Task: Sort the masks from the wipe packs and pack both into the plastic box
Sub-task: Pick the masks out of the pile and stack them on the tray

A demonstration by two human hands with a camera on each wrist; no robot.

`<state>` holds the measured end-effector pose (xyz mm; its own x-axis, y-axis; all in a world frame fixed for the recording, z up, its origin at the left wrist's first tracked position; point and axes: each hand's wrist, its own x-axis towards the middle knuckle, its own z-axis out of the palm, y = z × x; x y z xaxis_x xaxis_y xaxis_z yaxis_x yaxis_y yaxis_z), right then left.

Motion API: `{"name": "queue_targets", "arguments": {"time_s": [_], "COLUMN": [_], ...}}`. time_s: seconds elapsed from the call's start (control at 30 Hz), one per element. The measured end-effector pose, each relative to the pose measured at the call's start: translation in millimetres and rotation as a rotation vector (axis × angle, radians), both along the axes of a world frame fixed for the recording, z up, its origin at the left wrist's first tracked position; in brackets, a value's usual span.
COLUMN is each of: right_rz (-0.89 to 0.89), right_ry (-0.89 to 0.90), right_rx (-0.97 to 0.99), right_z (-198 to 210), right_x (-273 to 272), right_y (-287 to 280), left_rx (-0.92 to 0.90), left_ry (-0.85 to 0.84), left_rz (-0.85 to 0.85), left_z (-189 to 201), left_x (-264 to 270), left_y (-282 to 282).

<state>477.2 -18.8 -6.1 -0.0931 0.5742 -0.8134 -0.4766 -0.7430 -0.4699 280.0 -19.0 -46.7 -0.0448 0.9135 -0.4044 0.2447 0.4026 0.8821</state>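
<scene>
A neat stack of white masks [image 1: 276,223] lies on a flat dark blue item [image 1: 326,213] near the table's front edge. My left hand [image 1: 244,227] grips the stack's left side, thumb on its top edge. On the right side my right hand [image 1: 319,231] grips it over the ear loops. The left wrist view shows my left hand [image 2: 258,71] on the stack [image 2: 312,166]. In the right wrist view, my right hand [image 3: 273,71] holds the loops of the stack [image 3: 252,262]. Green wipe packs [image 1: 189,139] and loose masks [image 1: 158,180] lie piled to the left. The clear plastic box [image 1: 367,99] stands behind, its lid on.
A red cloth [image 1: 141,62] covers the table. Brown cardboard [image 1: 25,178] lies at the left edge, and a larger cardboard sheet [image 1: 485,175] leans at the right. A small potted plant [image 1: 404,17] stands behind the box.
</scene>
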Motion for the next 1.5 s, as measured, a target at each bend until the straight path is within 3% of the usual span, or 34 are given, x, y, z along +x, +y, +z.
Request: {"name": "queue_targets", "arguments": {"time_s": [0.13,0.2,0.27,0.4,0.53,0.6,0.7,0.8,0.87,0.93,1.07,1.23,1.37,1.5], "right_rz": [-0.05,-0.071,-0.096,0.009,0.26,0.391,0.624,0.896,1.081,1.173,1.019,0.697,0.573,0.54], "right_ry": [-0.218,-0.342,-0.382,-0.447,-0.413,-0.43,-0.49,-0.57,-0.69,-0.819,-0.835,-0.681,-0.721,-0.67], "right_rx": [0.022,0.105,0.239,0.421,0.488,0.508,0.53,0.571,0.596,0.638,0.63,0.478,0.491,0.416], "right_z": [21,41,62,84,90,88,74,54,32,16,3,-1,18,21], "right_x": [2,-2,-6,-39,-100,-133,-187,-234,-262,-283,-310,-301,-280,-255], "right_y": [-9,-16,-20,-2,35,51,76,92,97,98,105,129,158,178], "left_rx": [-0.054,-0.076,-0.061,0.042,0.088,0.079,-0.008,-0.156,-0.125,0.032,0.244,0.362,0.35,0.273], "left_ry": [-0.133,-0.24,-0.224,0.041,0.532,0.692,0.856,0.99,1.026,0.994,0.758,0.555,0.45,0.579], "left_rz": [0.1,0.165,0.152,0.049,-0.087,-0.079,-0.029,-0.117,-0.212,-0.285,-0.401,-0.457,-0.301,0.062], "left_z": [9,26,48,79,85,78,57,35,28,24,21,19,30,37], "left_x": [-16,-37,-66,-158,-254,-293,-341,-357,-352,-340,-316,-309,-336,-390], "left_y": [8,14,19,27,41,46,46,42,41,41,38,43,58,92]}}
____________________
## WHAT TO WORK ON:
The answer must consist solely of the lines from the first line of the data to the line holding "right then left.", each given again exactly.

## PROBLEM SOLUTION:
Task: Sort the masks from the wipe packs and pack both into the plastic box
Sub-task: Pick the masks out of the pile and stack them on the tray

A demonstration by two human hands with a camera on each wrist; no robot.

`<state>` holds the measured end-effector pose (xyz mm; its own x-axis, y-axis; all in a world frame fixed for the recording, z up, its origin at the left wrist's first tracked position; point and axes: each hand's wrist, its own x-axis towards the middle knuckle, its own z-axis out of the palm, y = z × x; x y z xaxis_x xaxis_y xaxis_z yaxis_x yaxis_y yaxis_z), right then left.

This exercise calls for no further output.